THE INPUT
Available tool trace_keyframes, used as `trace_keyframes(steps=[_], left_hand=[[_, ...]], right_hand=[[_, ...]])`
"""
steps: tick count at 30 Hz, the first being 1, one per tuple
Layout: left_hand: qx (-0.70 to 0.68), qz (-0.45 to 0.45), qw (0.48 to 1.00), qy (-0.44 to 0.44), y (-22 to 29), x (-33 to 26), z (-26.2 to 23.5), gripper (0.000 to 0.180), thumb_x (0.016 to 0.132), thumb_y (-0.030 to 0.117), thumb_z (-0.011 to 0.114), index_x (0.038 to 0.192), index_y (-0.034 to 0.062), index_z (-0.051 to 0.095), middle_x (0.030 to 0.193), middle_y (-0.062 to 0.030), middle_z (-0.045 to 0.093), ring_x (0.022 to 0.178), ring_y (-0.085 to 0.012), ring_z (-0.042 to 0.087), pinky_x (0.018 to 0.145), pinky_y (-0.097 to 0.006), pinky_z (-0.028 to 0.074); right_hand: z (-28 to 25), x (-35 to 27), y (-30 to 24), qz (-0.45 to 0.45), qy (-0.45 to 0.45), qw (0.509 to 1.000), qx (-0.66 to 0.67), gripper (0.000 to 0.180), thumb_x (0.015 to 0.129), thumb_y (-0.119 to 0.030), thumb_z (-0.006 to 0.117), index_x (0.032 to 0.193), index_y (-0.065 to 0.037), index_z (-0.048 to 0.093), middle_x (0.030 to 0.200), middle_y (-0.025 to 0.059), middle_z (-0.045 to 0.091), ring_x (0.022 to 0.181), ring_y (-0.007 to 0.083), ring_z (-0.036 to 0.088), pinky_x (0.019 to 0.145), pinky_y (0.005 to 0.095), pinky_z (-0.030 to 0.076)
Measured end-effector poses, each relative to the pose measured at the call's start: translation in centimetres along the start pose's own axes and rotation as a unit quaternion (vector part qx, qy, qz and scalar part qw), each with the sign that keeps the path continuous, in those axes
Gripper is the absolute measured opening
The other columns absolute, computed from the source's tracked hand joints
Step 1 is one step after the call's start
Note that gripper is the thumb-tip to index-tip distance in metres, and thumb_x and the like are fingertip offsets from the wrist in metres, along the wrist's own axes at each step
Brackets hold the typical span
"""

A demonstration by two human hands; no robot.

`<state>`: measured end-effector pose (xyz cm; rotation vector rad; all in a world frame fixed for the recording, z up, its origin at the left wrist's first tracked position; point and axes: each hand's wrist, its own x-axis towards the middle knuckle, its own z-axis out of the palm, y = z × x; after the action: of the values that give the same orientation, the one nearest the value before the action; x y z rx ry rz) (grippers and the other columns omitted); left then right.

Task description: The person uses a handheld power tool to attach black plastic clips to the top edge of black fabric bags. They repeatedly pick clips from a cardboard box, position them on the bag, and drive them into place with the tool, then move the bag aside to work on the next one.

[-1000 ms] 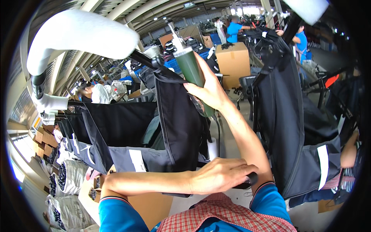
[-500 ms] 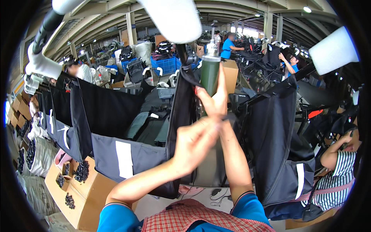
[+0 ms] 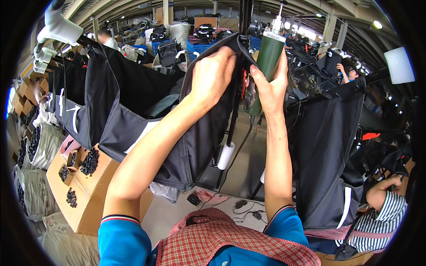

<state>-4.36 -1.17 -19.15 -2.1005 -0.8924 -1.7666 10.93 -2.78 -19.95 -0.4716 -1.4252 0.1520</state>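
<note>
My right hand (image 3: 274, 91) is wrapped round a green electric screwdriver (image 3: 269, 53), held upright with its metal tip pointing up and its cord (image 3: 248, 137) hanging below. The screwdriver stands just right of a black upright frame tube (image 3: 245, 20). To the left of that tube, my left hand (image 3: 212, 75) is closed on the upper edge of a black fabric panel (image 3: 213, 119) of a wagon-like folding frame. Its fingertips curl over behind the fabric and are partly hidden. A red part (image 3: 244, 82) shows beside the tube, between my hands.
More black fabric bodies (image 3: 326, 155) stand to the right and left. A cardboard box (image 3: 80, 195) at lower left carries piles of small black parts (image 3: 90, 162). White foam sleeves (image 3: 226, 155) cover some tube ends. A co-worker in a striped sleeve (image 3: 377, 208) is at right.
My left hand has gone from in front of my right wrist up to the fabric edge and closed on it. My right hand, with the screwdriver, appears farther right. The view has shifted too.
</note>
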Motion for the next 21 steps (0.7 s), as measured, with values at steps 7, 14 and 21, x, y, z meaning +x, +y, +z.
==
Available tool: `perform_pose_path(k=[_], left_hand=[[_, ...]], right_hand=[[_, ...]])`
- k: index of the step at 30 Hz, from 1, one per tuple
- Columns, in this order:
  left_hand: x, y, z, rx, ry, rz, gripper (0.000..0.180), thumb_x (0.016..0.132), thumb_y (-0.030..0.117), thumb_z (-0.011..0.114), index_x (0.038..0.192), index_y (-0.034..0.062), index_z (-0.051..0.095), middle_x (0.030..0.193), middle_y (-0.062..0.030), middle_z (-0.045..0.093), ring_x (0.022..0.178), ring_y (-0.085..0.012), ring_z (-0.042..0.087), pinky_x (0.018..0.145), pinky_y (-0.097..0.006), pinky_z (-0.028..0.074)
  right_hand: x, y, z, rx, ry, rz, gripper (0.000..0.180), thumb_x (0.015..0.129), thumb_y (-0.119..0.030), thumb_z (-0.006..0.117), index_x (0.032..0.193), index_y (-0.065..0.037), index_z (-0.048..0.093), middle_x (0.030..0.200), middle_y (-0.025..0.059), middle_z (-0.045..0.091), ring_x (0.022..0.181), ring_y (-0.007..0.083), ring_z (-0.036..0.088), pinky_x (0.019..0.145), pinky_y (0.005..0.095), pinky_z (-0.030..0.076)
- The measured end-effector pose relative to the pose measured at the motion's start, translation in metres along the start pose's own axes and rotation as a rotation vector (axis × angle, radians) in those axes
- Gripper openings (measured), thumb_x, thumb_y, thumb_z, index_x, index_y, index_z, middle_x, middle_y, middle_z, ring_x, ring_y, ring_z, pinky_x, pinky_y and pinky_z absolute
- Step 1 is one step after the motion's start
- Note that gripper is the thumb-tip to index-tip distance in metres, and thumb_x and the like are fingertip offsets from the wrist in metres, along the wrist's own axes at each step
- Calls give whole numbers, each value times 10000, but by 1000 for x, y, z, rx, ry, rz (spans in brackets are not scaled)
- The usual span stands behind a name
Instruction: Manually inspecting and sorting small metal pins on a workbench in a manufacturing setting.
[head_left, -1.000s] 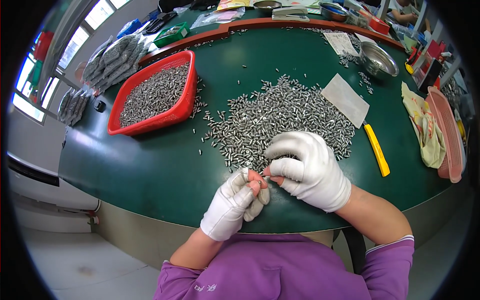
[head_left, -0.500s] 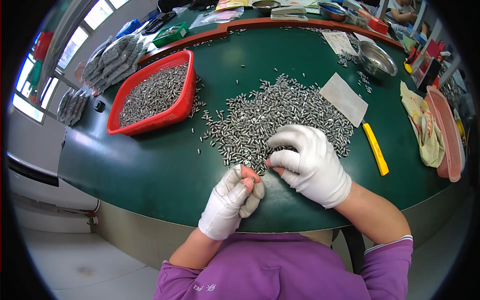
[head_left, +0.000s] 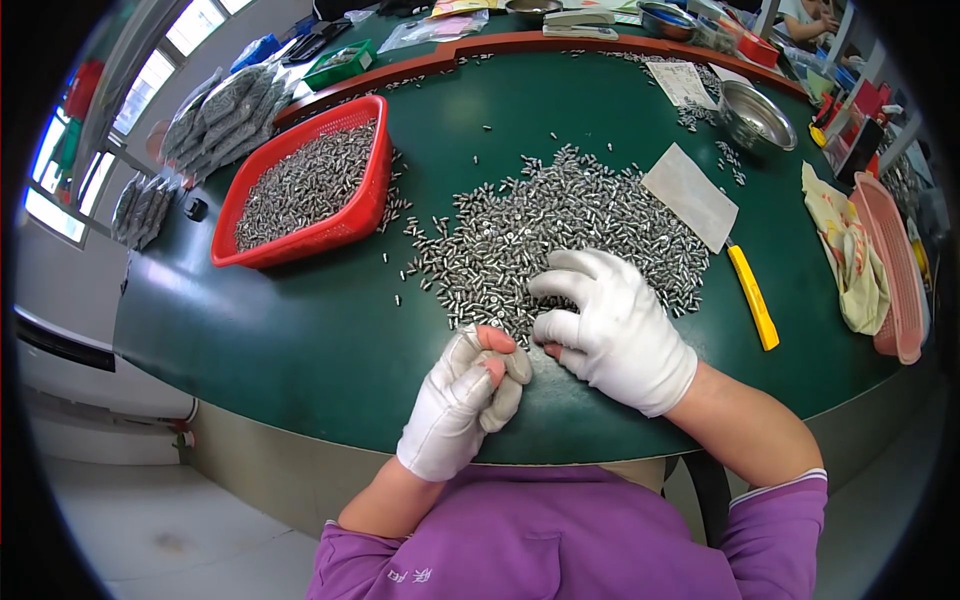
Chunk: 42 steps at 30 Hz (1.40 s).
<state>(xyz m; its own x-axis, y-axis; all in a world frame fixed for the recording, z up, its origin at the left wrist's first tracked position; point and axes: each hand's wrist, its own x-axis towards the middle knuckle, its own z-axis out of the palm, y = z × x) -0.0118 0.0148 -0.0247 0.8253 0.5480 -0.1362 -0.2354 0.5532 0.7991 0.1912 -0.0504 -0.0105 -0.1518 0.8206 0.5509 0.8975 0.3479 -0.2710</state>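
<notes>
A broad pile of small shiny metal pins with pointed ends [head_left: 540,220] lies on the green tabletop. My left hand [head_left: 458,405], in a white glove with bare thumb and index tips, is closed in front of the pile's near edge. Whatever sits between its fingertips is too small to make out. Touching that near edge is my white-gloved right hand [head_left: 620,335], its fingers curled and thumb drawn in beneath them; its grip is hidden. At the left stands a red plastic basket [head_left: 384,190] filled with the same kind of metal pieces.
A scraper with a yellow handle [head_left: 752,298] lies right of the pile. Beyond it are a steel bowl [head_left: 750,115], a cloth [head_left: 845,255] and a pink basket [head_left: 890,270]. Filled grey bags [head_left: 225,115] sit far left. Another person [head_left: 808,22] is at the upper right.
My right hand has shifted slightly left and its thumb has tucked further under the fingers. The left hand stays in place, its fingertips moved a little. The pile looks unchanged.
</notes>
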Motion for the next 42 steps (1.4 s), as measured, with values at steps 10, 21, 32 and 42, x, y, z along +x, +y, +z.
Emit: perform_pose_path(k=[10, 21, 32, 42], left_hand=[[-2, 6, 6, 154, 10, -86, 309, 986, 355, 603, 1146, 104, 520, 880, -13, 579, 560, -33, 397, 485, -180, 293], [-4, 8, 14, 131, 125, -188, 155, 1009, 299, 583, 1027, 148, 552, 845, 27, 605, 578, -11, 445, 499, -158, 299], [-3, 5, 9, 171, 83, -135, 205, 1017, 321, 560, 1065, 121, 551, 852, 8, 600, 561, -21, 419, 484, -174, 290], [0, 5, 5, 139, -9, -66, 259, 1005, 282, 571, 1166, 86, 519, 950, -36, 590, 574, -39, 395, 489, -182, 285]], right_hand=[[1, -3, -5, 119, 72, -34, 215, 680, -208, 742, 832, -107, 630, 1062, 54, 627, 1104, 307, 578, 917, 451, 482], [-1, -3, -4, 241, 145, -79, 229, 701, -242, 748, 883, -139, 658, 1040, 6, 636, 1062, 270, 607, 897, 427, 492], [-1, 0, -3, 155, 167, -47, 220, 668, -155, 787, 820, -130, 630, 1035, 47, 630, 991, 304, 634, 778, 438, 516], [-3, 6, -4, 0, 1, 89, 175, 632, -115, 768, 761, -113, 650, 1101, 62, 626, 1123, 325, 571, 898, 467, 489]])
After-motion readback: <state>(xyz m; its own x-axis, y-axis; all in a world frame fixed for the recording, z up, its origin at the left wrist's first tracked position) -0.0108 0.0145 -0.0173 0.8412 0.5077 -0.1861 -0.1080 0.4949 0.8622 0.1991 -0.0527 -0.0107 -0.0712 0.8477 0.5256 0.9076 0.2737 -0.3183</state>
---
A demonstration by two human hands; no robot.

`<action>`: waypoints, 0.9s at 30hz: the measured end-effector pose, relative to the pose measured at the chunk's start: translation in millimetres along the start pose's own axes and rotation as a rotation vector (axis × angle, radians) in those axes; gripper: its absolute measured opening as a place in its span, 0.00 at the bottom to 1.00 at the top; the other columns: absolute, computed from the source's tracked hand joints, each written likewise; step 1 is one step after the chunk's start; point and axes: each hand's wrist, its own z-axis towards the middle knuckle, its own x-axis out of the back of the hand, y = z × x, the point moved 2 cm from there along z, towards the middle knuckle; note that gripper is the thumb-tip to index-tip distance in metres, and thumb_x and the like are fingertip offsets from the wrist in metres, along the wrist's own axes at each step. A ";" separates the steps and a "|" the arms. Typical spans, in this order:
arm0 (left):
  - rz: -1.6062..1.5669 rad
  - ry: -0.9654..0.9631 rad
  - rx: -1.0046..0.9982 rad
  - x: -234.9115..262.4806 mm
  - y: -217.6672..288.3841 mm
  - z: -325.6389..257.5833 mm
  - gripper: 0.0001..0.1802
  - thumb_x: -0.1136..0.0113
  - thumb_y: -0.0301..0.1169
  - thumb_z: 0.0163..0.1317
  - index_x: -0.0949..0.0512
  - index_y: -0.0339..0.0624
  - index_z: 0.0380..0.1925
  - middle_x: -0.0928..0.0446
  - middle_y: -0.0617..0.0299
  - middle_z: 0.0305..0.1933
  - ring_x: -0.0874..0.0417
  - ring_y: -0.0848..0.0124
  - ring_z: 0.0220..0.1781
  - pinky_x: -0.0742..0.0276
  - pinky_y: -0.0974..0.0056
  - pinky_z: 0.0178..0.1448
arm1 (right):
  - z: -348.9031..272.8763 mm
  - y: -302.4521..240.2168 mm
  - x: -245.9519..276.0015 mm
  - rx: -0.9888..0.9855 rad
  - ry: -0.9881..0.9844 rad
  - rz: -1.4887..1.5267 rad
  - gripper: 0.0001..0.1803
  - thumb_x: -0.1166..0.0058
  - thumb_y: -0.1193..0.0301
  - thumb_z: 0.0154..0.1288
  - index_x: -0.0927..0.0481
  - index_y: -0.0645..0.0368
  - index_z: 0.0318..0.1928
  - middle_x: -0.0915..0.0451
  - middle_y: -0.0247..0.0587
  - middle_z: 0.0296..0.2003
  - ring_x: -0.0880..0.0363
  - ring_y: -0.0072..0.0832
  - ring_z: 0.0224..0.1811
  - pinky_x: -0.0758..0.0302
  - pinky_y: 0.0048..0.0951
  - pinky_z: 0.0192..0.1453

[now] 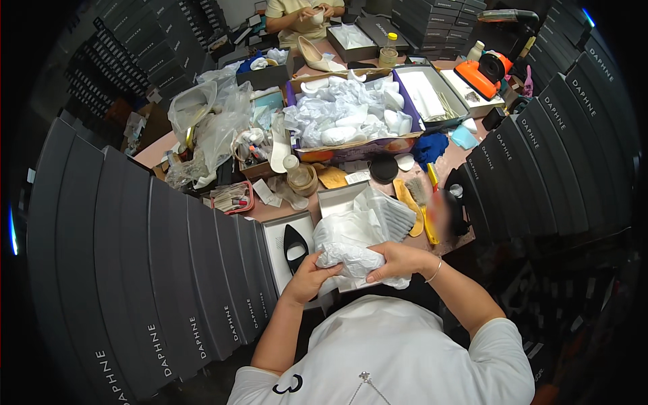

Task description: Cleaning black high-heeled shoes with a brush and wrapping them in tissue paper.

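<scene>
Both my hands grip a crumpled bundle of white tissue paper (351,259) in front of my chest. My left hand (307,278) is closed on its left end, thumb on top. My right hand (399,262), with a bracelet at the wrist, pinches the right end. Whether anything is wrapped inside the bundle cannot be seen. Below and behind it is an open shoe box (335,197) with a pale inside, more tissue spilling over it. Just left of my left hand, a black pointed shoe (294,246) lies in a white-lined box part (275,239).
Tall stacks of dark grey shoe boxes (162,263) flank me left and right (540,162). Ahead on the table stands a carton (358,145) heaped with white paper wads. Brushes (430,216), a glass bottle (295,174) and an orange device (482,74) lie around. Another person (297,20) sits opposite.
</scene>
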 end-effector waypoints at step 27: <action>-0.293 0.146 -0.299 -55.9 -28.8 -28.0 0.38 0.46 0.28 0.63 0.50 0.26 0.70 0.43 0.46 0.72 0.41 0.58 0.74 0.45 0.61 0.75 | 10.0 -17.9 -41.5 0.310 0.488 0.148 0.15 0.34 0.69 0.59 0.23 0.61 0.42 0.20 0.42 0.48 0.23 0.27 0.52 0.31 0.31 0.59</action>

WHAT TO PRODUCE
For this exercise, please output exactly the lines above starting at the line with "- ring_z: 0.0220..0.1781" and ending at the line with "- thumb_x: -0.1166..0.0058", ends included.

ANSWER SECTION
  - ring_z: 0.0220..0.1781
  - pinky_x: -0.0742..0.0276
  - pinky_y: -0.0974..0.0056
  - pinky_z: 0.0178..0.1448
arm1 (right):
  - z: -348.9031..272.8763 mm
  - y: -302.4521..240.2168 mm
  - x: -245.9519..276.0015 mm
  - rx: -0.9888..0.9855 rad
  - ry: -0.9881..0.9844 rad
  - rz: -1.4887..1.5267 rad
  - gripper: 0.0001..0.1803
  - thumb_x: -0.1166..0.0058

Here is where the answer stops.